The utopia of cyber freedom is showing its darker side more and more clearly. Because the data that everyone generates every day is used in very different ways – depending, for example, on where you live and how much money you have at your disposal. Technological progress is thus taking place on the backs of people who are marginalised due to discrimination and fewer privileges. Frederike Kaltheuner and Nele Obermüller explain the damage that technologies can do in their essay.
In the imagination of the techno-utopians of the 1990s, the internet would create a bodiless space – a space that was both equalising and equally accessible to all. “We are creating a world that all may enter without privilege or prejudice accorded by race, economic power, military force, or station of birth,” proclaimed John Perry Barlow in his 1996 manifesto “A Declaration of the Independence of Cyberspace”. Back in those early days of cyber-libertarian fantasy, much less was said about what would happen once you were online, or how exactly people from around the world with different economic means would get online in the first place.

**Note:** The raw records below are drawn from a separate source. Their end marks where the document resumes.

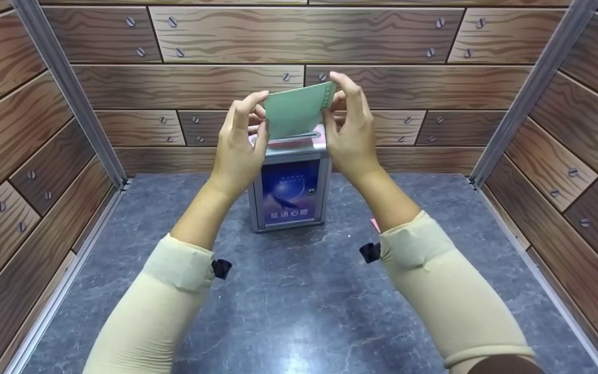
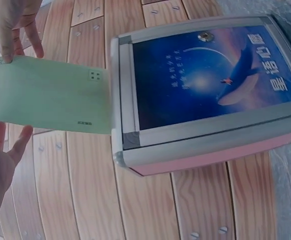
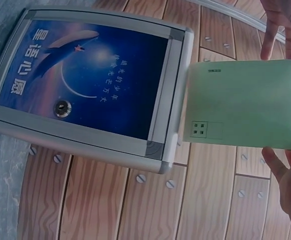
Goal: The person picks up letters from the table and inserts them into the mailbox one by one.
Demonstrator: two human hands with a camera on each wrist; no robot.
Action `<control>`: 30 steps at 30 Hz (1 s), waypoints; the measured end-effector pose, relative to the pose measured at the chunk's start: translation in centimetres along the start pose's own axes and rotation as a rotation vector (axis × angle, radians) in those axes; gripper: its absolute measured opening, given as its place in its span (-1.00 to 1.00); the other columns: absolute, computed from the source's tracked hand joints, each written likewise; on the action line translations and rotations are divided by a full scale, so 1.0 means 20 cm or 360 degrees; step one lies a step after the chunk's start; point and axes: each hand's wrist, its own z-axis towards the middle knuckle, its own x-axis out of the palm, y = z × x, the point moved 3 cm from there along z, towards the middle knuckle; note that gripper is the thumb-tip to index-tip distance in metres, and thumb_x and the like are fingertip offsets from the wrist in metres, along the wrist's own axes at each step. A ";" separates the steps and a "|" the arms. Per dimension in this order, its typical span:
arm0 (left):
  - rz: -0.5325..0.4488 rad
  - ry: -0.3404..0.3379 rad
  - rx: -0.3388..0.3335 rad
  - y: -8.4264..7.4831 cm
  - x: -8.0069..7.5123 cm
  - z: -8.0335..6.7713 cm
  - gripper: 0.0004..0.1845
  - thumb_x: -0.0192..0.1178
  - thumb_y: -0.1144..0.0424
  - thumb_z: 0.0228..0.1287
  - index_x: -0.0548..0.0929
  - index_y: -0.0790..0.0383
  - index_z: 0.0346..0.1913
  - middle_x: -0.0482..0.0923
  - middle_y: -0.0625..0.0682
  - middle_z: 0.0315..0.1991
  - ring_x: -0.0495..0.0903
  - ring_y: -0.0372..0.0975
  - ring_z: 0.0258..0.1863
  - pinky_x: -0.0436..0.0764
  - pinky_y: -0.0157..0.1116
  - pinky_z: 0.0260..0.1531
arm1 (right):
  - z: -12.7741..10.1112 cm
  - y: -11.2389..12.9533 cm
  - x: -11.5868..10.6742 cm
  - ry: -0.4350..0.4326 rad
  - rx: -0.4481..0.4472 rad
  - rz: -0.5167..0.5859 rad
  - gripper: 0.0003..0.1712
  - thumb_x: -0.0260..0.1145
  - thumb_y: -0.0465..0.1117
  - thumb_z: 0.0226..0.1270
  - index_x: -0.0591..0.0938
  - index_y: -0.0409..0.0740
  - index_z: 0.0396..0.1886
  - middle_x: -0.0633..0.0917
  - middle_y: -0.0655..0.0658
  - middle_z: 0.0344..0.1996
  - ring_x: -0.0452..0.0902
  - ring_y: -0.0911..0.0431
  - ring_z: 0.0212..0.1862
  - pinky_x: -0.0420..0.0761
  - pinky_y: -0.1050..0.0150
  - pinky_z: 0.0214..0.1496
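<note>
We find both hands, left hand (image 1: 239,145) and right hand (image 1: 350,130), pinching the green envelope (image 1: 296,110), its lower edge at the box (image 1: 289,189) slot; wooden walls (image 1: 29,156) hem the table (image 1: 299,301).

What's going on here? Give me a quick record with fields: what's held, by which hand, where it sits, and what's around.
held item: green envelope, its lower edge at the slot on top of the box
left hand: pinches the envelope's left edge
right hand: pinches the envelope's right edge
box: small metal-framed letter box with a blue whale poster on its front, standing upright
surface: grey marble-look table
surroundings: wood-pattern walls on three sides
</note>
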 end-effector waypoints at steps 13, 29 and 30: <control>0.0020 -0.0006 0.0013 0.07 0.02 0.00 -0.44 0.08 0.55 0.51 0.36 -0.06 0.38 0.53 0.25 -0.06 0.72 0.04 -0.09 0.84 -0.25 0.01 | 0.00 -0.06 0.03 0.0003 0.0032 0.0008 -0.33 0.27 -0.51 0.46 0.43 0.00 0.48 0.59 -0.20 -0.14 0.60 0.15 -0.06 0.85 0.22 -0.08; 0.0014 0.0008 -0.0096 0.15 0.03 0.04 -0.46 0.06 0.49 0.57 0.33 -0.09 0.43 0.52 0.24 -0.03 0.71 0.01 -0.04 0.82 -0.35 0.01 | 0.03 -0.11 0.08 0.0039 0.0024 -0.0061 -0.31 0.29 -0.50 0.45 0.42 0.02 0.49 0.62 -0.22 -0.13 0.68 0.05 -0.10 0.79 0.30 -0.22; 0.0016 0.0009 -0.0105 0.16 0.03 0.04 -0.45 0.05 0.49 0.57 0.33 -0.10 0.43 0.52 0.24 -0.02 0.71 0.01 -0.04 0.82 -0.34 0.01 | 0.03 -0.13 0.08 0.0042 0.0024 -0.0061 -0.31 0.30 -0.50 0.45 0.42 0.01 0.48 0.62 -0.22 -0.13 0.68 0.05 -0.11 0.78 0.31 -0.23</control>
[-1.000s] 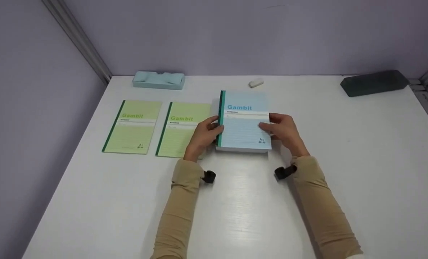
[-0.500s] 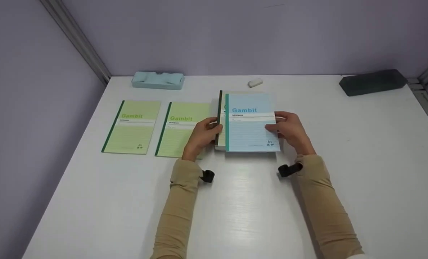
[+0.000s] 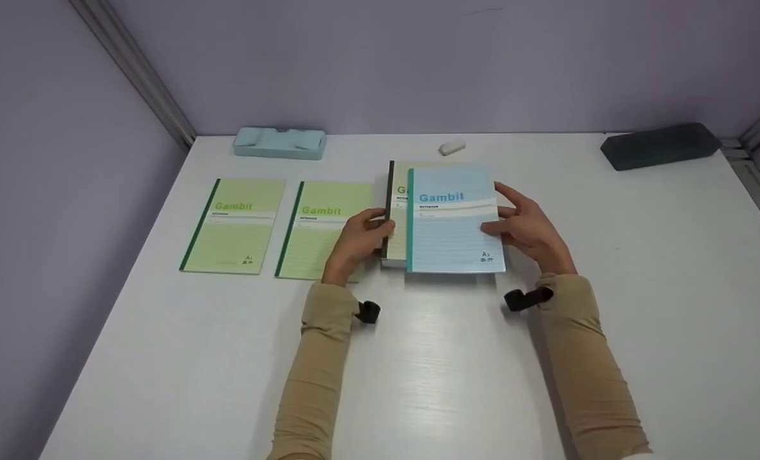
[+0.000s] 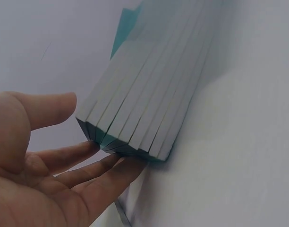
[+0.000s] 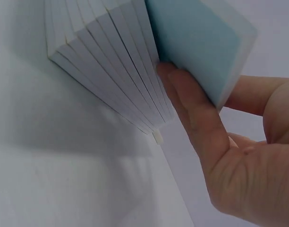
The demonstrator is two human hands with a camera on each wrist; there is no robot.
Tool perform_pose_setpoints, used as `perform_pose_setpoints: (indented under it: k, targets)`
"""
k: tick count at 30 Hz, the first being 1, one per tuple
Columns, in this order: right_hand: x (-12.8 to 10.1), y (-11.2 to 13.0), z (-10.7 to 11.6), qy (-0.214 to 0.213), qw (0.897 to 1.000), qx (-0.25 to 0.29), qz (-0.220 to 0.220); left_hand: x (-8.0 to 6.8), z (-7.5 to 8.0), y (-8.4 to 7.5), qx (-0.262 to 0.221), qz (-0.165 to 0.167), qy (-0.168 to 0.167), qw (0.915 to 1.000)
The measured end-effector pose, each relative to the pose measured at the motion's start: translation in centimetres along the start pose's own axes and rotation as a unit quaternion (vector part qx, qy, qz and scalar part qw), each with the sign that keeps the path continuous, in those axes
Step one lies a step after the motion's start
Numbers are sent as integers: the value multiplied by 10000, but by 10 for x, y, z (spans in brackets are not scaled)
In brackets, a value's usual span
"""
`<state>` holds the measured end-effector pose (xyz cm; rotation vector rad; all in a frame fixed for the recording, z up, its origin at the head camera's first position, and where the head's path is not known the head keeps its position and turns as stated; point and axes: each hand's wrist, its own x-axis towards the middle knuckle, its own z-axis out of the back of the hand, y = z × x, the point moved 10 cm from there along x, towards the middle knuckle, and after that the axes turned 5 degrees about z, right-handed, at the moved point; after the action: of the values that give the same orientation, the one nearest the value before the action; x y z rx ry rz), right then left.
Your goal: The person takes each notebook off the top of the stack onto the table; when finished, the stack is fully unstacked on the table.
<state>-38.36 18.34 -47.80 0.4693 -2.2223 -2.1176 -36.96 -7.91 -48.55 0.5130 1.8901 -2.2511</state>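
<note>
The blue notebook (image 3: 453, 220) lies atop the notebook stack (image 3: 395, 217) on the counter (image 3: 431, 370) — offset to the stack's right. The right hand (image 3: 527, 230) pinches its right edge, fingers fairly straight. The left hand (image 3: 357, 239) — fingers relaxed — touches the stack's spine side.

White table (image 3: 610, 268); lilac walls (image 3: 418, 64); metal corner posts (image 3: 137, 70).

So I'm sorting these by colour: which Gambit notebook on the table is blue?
The light blue paper notebook topping the stack, pinched by the right hand. The two flat notebooks to its left are green.
</note>
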Motion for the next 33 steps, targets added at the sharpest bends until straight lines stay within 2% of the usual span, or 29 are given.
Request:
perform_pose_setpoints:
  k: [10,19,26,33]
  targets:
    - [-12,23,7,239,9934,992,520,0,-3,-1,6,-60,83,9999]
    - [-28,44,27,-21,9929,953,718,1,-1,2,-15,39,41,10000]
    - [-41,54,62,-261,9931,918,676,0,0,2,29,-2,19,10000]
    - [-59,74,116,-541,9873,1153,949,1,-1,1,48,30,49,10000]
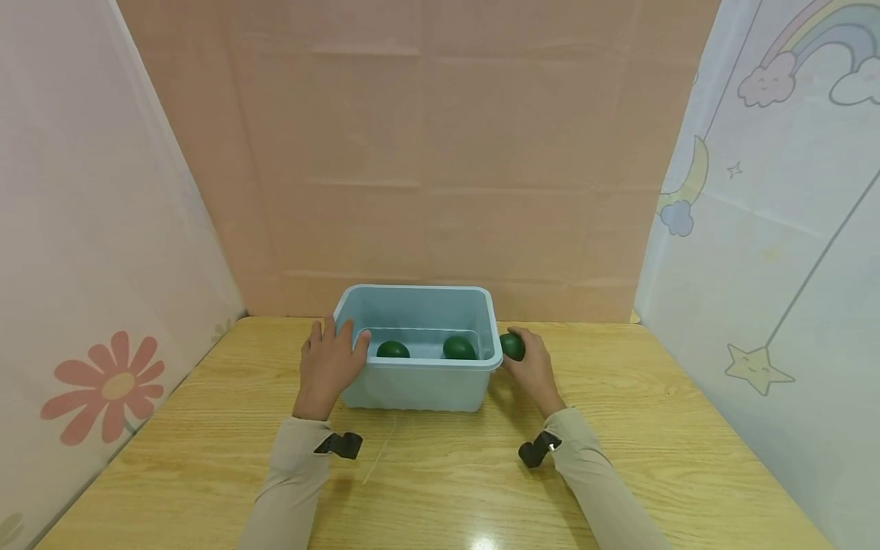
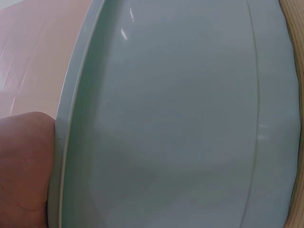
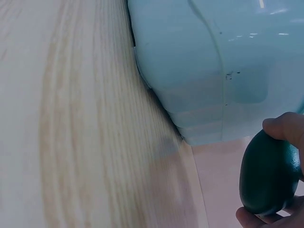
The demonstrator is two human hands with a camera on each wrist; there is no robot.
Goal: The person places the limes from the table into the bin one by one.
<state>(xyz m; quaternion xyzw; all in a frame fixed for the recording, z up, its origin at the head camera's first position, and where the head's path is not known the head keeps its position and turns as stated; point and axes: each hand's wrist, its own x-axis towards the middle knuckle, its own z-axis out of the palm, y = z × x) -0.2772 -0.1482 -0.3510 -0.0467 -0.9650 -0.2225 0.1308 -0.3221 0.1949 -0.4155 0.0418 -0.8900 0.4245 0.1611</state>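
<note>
A pale blue plastic bin (image 1: 419, 386) stands on the table with two smooth, dark green, egg-shaped objects inside, one at the left (image 1: 393, 350) and one at the right (image 1: 458, 348). My left hand (image 1: 328, 368) rests on the bin's left front corner with its fingers spread over the rim; the left wrist view has part of it at the rim's edge (image 2: 59, 137). Just outside the bin's right wall, my right hand (image 1: 535, 372) holds a third dark green egg-shaped object (image 3: 268, 173) between thumb and fingers, near rim height.
The wooden table (image 1: 440, 473) extends around the bin. Brown paper (image 1: 440, 168) covers the back, and printed sheets hang at the left (image 1: 103, 229) and right (image 1: 770, 229). A thin pale strand (image 1: 380, 451) lies in front of the bin.
</note>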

As of October 2019, more than half of the world’s population – a staggering 4.48 billion people – are online. For many of these people, access to online spaces was made possible by cheap smartphones that bring low-cost internet to emerging markets. But inexpensive technologies often entail hidden costs. Many cheap phones get shipped with poor security and some even harvest people’s data by design and by default. For instance, in 2018 the “Wall Street Journal” reported that a popular smartphone sold in Myanmar and Cambodia, the Chinese-made Singtech P10, comes with a pre-loaded app that cannot be deleted and that sends the owner’s live location to an advertising firm in Taiwan. The hidden cost, therefore, is often access to people’s data.